Founded in 2018, Makeship is a Vancouver-based startup that helps online creators turn their characters, communities, and ideas into real-world products—mainly limited-edition plush toys and collectibles.
The company sits at the center of the “creator economy,” enabling YouTubers, streamers, indie game developers, and online personalities to launch physical merchandise without upfront manufacturing risk. Every product is released through time-limited crowdfunding campaigns, making each item rare, collectible, and fan-driven.
Makeship’s mission is to bridge the gap between digital communities and physical products, turning fan engagement into tangible ownership.

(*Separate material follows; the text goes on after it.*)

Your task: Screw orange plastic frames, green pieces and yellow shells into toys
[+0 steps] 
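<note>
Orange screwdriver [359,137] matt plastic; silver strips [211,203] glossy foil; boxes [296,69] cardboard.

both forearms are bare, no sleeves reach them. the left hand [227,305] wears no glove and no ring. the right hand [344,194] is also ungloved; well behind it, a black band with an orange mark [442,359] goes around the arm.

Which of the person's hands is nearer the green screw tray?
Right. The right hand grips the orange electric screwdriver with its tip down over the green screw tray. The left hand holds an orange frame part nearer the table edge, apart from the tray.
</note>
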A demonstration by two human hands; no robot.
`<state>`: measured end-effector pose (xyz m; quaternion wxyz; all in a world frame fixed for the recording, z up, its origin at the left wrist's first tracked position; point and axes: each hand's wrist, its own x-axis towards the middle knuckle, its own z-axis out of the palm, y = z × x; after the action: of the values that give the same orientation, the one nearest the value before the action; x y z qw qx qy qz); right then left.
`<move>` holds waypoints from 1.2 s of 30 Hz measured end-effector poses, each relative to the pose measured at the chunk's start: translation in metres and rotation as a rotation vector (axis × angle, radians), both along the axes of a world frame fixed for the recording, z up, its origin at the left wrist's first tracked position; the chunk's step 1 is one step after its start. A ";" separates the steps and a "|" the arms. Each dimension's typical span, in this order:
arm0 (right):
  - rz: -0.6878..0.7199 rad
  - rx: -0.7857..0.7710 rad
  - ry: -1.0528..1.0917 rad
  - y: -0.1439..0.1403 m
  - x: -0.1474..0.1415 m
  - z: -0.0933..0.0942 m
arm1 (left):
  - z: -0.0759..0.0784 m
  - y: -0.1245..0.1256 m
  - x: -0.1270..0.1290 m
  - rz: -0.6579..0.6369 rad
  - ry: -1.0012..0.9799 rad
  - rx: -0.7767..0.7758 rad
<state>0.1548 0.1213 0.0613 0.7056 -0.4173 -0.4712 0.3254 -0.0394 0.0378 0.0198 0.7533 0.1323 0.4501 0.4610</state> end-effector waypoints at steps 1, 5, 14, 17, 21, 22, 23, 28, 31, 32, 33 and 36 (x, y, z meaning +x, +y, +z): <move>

Makeship was founded in 2018 by Pablo Eder, Rakan Al-Shawaf, and Kevin Wang in Canada. The founders identified a clear gap: small and mid-sized online creators had strong fanbases but no scalable way to produce high-quality merchandise.
Unlike major influencers who could afford large merchandise deals, smaller creators were left out of the physical product economy. Makeship was built to solve this by handling everything—design, manufacturing, crowdfunding, logistics, and shipping—so creators could focus only on content.
The idea was simple but powerful: if fans love digital characters, they should be able to own them physically.
Makeship’s growth has been largely organic and creator-driven:
The company has become one of Canada’s standout examples of bootstrapped creator-economy success.
Makeship operates on a crowdfunding + manufacturing + fulfillment hybrid model:
This model allows creators to launch merchandise without financial risk while building deeper fan engagement.
Makeship has significantly influenced how digital creators monetize their audiences:
The platform has paid out tens of millions of dollars to creators and enabled hundreds of successful campaigns globally.
Despite its success, Makeship faces several challenges:
The company addresses these challenges through tighter quality control, data-driven campaign planning, and selective creator partnerships.
Makeship continues expanding within the creator economy:
The long-term vision is to become the default platform for creator-led physical product launches.
From a small Canadian startup to a global creator-economy platform, Makeship shows how internet culture is merging with physical commerce. By turning online characters and communities into limited-edition real-world products, the company has created a new monetization model for creators and a new form of engagement for fans.